Car, malgré tout, les commissaires aux comptes demeurent encore très sollicités par les entreprises. « Pour les petites structures dont les dirigeants n’ont pas plusieurs conseillers autour d’eux, et même si nous n’avons pas un rôle de conseil, notre action est précieuse pour leur bon développement », estime Fabrice Vidal, qui gère les questions liées aux petites entreprises à la CNCC. Avec la moitié des mandats, les entreprises de moins de 50 salariés représentent le gros de l’activité des commissaires aux comptes, même si elles sont aussi la principale catégorie de perte depuis la loi Pacte. Pour Yannick Ollivier, elles témoignent de la réalité du marché face aux seuils fixés par le ministère. « Une grande partie des mandats renouvelés le sont avec des chiffres d’affaires inférieurs à 8 millions par exemple. C’est la preuve que nous restons des interlocuteurs importants pour ceux qui nous connaissent et qui veulent continuer d’avoir notre expertise », avance le président de la CNCC. Il craint cependant que les structures qui n’ont pas encore traité avec un commissaire aux comptes perçoivent ce dernier comme une contrainte plutôt qu’un avantage.

La directive CSRD booste les enjeux de durabilité

Pour pallier le recul de leur activité principale, les auditeurs s’appuient sur la dynamique de leurs autres missions, dont certaines leur avaient été attribuées en compensation par la loi Pacte, comme la certification de RSE. Les deux tiers des commissaires aux comptes ont effectué une mission autre que la certification des comptes en 2023, d’après l’enquête réalisée auprès de 1700 commissaires qui complète le baromètre. La plupart de ces missions consiste en des attestations, mais les enjeux de durabilité sont croissants, portés par l’application récente de la directive européenne CSRD sur le reporting extra-financier des données ESG (environnement, social, gouvernance). Un commissaire sur trois déclare dans l’étude de la CNCC avoir au moins un client concerné par cette mesure, d’où l’importance de se former.
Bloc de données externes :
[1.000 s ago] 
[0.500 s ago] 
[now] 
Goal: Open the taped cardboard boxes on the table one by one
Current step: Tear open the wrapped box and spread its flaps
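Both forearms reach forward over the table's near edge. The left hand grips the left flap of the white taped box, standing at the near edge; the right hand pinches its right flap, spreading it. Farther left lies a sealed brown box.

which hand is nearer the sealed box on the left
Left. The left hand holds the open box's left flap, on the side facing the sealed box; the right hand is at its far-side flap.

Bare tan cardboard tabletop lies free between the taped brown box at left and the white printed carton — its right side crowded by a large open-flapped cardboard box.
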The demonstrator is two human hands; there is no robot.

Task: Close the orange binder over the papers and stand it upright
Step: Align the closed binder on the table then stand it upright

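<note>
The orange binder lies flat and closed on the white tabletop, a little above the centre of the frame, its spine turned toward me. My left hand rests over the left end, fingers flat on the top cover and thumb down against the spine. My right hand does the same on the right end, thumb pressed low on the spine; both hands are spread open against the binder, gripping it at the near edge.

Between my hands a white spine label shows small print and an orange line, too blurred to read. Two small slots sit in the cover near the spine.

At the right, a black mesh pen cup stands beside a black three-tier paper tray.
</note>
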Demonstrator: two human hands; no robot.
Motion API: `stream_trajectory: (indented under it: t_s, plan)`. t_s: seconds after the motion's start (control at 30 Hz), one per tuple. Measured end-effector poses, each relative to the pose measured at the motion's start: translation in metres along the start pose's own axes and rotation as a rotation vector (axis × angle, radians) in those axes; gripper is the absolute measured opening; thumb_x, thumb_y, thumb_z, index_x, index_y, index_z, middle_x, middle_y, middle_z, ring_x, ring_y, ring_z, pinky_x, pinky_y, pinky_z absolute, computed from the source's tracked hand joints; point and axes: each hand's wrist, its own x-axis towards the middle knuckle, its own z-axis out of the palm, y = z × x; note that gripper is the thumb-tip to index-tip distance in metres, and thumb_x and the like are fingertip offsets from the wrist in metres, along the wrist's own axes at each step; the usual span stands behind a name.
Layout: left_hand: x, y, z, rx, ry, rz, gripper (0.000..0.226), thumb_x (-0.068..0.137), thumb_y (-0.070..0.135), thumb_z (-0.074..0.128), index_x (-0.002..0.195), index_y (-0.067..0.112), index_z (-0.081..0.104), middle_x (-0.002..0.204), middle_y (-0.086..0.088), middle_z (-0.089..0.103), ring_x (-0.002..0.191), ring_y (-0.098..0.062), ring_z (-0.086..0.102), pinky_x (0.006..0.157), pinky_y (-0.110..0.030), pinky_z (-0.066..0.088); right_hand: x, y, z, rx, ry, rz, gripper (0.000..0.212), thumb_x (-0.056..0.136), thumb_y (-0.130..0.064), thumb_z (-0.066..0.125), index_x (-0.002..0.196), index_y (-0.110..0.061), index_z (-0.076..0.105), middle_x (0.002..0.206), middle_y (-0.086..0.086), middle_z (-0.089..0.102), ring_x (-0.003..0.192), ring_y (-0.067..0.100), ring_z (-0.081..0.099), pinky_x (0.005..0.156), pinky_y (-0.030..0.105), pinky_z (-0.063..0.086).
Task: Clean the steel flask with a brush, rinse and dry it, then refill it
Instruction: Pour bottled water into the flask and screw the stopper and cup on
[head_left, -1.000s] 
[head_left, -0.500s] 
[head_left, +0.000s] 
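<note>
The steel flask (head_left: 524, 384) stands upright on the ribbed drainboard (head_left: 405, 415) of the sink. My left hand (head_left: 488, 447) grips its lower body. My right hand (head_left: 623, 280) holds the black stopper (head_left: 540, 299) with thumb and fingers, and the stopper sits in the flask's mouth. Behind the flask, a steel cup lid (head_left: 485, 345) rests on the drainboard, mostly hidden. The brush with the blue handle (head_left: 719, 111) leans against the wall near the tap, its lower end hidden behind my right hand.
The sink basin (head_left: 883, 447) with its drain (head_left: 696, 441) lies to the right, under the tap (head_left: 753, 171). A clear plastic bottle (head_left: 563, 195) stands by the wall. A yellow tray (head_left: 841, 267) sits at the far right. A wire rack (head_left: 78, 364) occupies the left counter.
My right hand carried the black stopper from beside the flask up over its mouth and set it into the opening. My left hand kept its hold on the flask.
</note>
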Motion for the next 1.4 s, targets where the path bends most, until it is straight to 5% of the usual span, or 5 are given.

L’organisme de formation de la Compagnie a pour cela développé le visa durabilité, un cursus de 90 heures pour devenir auditeur de durabilité et déjà suivi par plus de 3 000 professionnels. « Nous constatons un réel engouement sur ces sujets qui, au-delà de la mission supplémentaire qu’ils peuvent constituer, sont aussi des éléments d’identité pour les cabinets, observe Fabrice Vidal. Aujourd’hui, les nouvelles générations accordent une grande importance à ces questions. » Cet outil supplémentaire dans les mains des commissaires aux comptes pourrait faire naître des vocations. En 2023, 581 nouveaux auditeurs ont rejoint la liste des commissaires, dont 277 ayant bénéficié du plan jeunes diplômés qui vise à faciliter l’accès à la profession dès l’obtention du diplôme.